*Task objective*: The answer must be every entry, given again word for word.

*Records from a collection*:
=-=-=-=-=

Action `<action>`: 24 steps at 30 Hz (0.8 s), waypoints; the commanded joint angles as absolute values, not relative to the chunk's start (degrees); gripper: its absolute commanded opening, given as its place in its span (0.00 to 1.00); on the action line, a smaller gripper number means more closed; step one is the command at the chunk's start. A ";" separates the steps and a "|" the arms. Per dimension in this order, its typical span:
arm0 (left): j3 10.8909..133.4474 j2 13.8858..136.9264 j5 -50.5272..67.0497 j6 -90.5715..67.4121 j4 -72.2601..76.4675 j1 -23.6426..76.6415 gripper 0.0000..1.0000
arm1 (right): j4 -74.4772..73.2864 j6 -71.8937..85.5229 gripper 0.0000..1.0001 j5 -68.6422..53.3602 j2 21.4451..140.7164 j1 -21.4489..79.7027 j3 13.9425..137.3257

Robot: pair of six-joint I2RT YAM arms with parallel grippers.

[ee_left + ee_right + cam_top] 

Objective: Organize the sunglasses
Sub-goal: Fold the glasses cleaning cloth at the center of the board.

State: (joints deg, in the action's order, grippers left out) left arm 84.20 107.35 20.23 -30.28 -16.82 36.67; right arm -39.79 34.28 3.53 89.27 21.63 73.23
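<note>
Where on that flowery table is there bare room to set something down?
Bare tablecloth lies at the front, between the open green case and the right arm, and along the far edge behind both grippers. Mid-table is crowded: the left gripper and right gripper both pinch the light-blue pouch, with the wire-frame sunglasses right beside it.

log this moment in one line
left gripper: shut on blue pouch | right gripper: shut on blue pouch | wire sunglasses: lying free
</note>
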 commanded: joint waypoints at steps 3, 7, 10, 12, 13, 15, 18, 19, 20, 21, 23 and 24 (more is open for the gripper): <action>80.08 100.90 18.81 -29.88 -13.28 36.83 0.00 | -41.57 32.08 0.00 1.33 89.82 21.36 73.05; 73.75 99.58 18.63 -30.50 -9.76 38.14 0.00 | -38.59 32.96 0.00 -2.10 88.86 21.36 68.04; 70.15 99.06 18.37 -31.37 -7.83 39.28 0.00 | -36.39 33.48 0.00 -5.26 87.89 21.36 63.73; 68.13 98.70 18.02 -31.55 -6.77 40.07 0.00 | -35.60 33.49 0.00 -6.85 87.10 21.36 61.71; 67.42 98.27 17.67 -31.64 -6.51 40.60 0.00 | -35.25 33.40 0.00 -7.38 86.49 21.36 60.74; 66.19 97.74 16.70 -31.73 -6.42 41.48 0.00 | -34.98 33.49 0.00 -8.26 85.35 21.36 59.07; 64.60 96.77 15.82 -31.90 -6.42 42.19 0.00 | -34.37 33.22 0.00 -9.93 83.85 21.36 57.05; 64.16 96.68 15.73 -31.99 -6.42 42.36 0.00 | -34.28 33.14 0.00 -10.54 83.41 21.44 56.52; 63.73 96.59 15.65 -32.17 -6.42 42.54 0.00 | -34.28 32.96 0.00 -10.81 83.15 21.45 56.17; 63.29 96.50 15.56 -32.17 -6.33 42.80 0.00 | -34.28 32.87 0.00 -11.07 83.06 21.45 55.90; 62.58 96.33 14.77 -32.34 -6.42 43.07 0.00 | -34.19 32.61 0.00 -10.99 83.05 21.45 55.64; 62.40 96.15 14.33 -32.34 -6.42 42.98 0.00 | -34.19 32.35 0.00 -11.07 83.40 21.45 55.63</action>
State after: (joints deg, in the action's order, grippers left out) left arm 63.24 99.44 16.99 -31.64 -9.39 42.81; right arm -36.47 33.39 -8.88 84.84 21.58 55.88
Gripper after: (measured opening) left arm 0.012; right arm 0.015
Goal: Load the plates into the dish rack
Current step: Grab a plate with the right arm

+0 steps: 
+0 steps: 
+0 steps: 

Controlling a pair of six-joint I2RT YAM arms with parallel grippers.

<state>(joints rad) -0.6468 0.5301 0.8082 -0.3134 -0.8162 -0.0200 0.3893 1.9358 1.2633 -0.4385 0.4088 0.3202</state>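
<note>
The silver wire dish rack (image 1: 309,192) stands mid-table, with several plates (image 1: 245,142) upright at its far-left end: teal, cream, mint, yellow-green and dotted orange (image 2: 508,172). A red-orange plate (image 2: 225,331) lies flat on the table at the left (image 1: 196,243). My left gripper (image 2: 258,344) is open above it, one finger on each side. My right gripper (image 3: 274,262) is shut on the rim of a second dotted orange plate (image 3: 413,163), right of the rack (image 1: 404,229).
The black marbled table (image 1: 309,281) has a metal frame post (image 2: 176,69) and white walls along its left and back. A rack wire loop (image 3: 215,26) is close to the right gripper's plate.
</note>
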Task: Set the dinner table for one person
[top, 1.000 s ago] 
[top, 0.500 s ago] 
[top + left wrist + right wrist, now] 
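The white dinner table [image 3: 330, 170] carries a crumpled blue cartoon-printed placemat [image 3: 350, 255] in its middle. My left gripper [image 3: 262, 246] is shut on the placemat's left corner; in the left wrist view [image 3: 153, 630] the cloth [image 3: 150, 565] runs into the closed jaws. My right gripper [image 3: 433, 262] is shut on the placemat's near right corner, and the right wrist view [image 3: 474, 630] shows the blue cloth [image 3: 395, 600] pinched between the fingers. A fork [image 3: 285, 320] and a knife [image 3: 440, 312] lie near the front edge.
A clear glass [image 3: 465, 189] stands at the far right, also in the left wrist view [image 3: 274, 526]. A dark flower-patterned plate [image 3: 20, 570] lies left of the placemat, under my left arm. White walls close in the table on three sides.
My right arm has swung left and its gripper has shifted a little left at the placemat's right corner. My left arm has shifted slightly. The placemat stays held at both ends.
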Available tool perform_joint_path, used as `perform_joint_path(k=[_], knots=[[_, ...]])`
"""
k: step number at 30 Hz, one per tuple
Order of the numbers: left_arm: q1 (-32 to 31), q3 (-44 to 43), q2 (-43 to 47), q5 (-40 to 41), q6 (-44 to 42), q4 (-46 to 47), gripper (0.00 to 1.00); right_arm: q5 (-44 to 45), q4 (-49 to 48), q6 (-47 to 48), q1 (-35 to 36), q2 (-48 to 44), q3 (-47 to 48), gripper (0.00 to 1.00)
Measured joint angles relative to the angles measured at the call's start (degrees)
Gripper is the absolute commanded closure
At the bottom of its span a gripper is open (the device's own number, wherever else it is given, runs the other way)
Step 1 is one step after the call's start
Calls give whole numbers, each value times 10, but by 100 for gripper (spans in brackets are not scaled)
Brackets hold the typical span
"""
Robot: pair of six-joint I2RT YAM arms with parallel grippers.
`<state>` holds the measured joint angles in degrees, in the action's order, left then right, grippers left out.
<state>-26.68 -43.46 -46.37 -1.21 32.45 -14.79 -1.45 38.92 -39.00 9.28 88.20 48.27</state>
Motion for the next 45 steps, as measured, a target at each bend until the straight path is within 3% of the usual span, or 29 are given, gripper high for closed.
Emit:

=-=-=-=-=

*Solved exercise*:
Action `<action>`: 24 steps at 30 Hz (0.8 s), waypoints; the commanded joint angles as absolute values, not relative to the chunk's start (degrees); gripper: its absolute commanded opening, given as its place in its span (0.00 to 1.00); on the action line, a smaller gripper number means more closed; step one is the command at the chunk's start. A ";" separates the steps and a "|" the arms. Per dimension in this order, its typical span:
arm0 (left): j3 10.8909..133.4474 j2 13.8858..136.9264 j5 -50.5272..67.0497 j6 -90.5715..67.4121 j4 -72.2601..76.4675 j1 -23.6426..76.6415 gripper 0.0000..1.0000
arm1 (right): j4 -74.4772..73.2864 j6 -71.8937..85.5229 gripper 0.0000..1.0001 j5 -68.6422..53.3602 j2 21.4451..140.7164 j1 -21.4489..79.7027 j3 13.9425..137.3257

Robot: pair of six-joint I2RT YAM arms with parallel grippers.

[ee_left + ee_right + cam_top] 

Objective: Organize the sunglasses
Sub-goal: Fold the glasses cleaning cloth at the center of the board.

State: (joints deg, in the action's order, grippers left out) left arm 84.20 107.35 20.23 -30.28 -16.82 36.67; right arm -39.79 34.28 3.53 89.27 21.63 73.23
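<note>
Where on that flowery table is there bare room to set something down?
Bare tablecloth lies at the front, between the open green case and the right arm, and along the far edge behind both grippers. Mid-table is crowded: the left gripper and right gripper both pinch the light-blue pouch, with the wire-frame sunglasses right beside it.

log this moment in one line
left gripper: shut on blue pouch | right gripper: shut on blue pouch | wire sunglasses: lying free
</note>
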 commanded: joint waypoints at steps 3, 7, 10, 12, 13, 15, 18, 19, 20, 21, 23 and 24 (more is open for the gripper): <action>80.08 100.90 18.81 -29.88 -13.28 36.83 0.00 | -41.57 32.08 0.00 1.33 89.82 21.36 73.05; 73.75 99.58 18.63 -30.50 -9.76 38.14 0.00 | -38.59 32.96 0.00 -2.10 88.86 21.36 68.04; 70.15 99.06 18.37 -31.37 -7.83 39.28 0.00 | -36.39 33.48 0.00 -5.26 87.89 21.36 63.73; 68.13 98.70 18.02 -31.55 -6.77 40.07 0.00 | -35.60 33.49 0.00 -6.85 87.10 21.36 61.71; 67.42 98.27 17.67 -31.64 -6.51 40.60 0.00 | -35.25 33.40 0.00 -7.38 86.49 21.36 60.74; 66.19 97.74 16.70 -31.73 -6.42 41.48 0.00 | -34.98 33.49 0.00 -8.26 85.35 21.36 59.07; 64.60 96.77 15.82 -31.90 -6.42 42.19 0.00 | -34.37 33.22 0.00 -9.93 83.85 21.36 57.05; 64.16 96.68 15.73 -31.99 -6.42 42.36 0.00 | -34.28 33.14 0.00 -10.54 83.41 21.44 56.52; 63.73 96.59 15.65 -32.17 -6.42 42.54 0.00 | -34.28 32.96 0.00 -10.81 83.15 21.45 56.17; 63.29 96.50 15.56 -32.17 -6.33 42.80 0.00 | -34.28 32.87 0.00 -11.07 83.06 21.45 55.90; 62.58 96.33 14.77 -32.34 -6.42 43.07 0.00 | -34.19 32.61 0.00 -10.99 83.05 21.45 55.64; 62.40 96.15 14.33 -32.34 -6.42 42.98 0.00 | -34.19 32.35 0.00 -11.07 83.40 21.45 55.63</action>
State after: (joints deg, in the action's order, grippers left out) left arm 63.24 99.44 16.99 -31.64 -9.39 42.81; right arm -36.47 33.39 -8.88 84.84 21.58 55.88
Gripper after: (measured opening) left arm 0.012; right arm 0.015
Goal: Load the plates into the dish rack
Current step: Grab a plate with the right arm

+0 steps: 
+0 steps: 
+0 steps: 

Controlling a pair of six-joint I2RT YAM arms with parallel grippers.

<state>(joints rad) -0.6468 0.5301 0.8082 -0.3134 -0.8162 -0.0200 0.3893 1.9358 1.2633 -0.4385 0.4088 0.3202</state>
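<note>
The silver wire dish rack (image 1: 309,192) stands mid-table, with several plates (image 1: 245,142) upright at its far-left end: teal, cream, mint, yellow-green and dotted orange (image 2: 508,172). A red-orange plate (image 2: 225,331) lies flat on the table at the left (image 1: 196,243). My left gripper (image 2: 258,344) is open above it, one finger on each side. My right gripper (image 3: 274,262) is shut on the rim of a second dotted orange plate (image 3: 413,163), right of the rack (image 1: 404,229).
The black marbled table (image 1: 309,281) has a metal frame post (image 2: 176,69) and white walls along its left and back. A rack wire loop (image 3: 215,26) is close to the right gripper's plate.
</note>
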Task: Set the dinner table for one person
[top, 1.000 s ago] 
[top, 0.500 s ago] 
[top + left wrist + right wrist, now] 
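The white dinner table [image 3: 330, 170] carries a crumpled blue cartoon-printed placemat [image 3: 350, 255] in its middle. My left gripper [image 3: 262, 246] is shut on the placemat's left corner; in the left wrist view [image 3: 153, 630] the cloth [image 3: 150, 565] runs into the closed jaws. My right gripper [image 3: 433, 262] is shut on the placemat's near right corner, and the right wrist view [image 3: 474, 630] shows the blue cloth [image 3: 395, 600] pinched between the fingers. A fork [image 3: 285, 320] and a knife [image 3: 440, 312] lie near the front edge.
A clear glass [image 3: 465, 189] stands at the far right, also in the left wrist view [image 3: 274, 526]. A dark flower-patterned plate [image 3: 20, 570] lies left of the placemat, under my left arm. White walls close in the table on three sides.
My right arm has swung left and its gripper has shifted a little left at the placemat's right corner. My left arm has shifted slightly. The placemat stays held at both ends.
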Available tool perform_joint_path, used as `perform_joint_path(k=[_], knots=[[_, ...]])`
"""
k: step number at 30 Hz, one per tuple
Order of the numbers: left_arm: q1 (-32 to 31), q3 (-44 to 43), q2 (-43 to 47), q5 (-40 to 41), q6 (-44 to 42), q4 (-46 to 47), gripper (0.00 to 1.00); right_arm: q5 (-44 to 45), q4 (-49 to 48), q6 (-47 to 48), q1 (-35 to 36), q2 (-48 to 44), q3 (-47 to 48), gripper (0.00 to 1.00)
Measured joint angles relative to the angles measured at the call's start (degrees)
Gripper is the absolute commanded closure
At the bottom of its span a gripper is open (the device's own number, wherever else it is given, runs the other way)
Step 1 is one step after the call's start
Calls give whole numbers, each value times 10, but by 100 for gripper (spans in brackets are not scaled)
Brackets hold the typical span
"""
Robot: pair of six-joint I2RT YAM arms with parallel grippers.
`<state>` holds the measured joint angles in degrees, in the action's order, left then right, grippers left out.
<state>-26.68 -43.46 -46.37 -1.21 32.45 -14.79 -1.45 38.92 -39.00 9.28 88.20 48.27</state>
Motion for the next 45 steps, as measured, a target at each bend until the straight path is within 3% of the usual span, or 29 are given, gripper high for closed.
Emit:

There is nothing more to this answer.